Hi, Doug.

At this point, we scan (and load) all the composite files in the SCA contribution as composites can be referenced by QName. There are a few things we can try to optimize:

1) Make the load lazy: we will only index the composite files by reading the QName of the composite during the scan. Starting from a deployable composite (can be defined in META-INF/sca-contributions.xml), when a composite is referenced, we can fully load the model from XML during the resolving phase of the referencing artifact. (We have already taken this approach for WSDL/XSDs).

2) Make the load more error-tolerating: we could log errors/warnings and continue.

Thanks,
Raymond
--------------------------------------------------
From: "Doug Tidwell" <[EMAIL PROTECTED]>
Sent: Wednesday, June 18, 2008 6:17 AM
To: <[email protected]>
Subject: Fw: Reworking the calculator samples

Resending to the updated address, apologies if yesterday's message
eventually shows up here as well....
----- Forwarded by Doug Tidwell/Raleigh/IBM on 06/18/2008 09:14 AM -----

From:
Doug Tidwell/Raleigh/IBM
To:
[EMAIL PROTECTED]
Date:
06/17/2008 12:23 PM
Subject:
Reworking the calculator samples


Gang, I've written a graphical front-end to the calculator samples.
There's a Swing front-end with the usual calculator buttons, and I've
added a menu that lets you select the .composite file you want to use.

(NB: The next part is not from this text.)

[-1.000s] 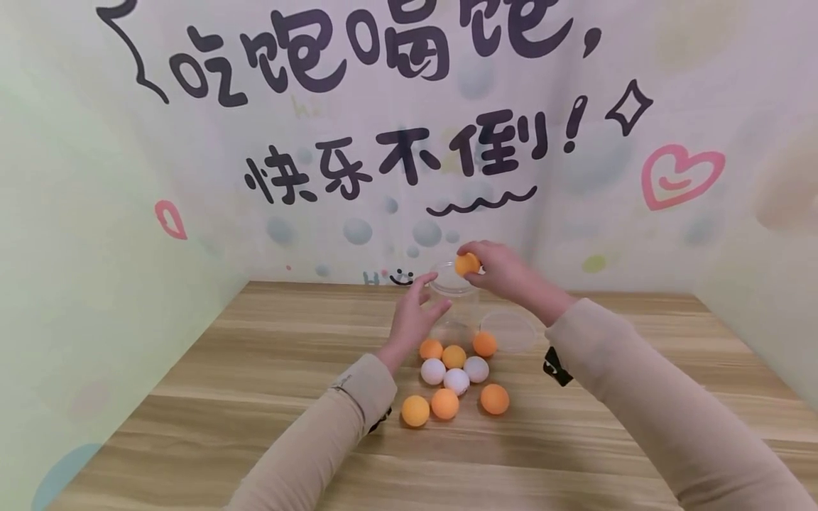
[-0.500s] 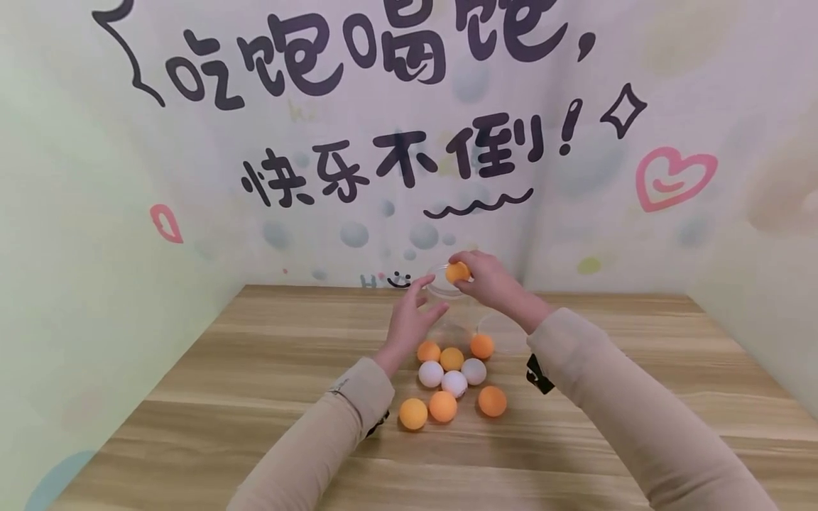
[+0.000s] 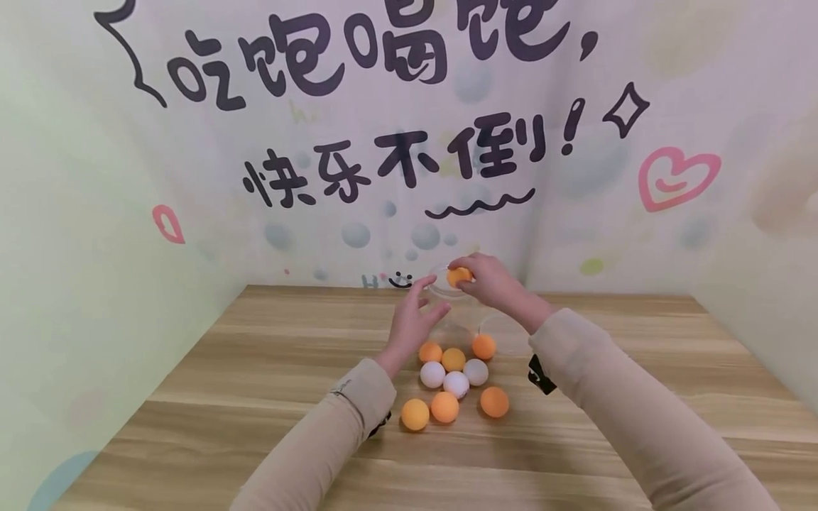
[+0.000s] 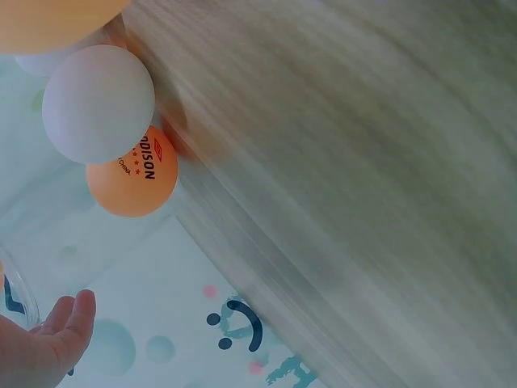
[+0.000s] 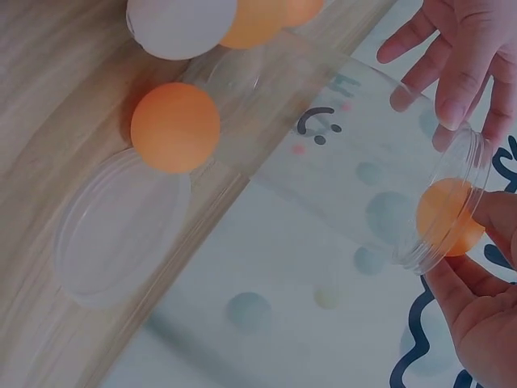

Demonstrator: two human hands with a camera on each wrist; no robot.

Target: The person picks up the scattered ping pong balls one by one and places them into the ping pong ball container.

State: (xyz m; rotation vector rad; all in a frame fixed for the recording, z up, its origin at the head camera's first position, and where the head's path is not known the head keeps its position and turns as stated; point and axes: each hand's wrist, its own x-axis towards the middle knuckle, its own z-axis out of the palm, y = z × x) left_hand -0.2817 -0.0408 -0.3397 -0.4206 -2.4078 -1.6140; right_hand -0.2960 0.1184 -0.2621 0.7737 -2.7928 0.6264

I'm
using this in a hands-on lab to emphasize that you can change the
infrastructure beneath an application without changing the application. To
build this, I've taken the code from the existing calculator demos and
integrated them into a single Eclipse project.  I'm currently working on
deploying the calculator as a Web service.

What surprised me is that whenever I run the application, I get an error
if there's anything wrong with any .composite file in the Eclipse project.
My assumption was that Tuscany wouldn't load a .composite file unless I
created an SCADomain with it.  As it is, Tuscany loads every .composite
file it can find, then complains if something's wrong with one of them,
whether I use that .composite file or not.  Is this an implementation
decision, or did I miss something in the spec that says an SCA runtime
should work this way?

I'd appreciate any insight on this.  I'm working around the problem easily
enough, but the behavior surprised me.  I'm using tuscany-1.1-incubating,
fwiw.

...And yes, I'll post all the materials for the hands-on workshop soon, I
promise.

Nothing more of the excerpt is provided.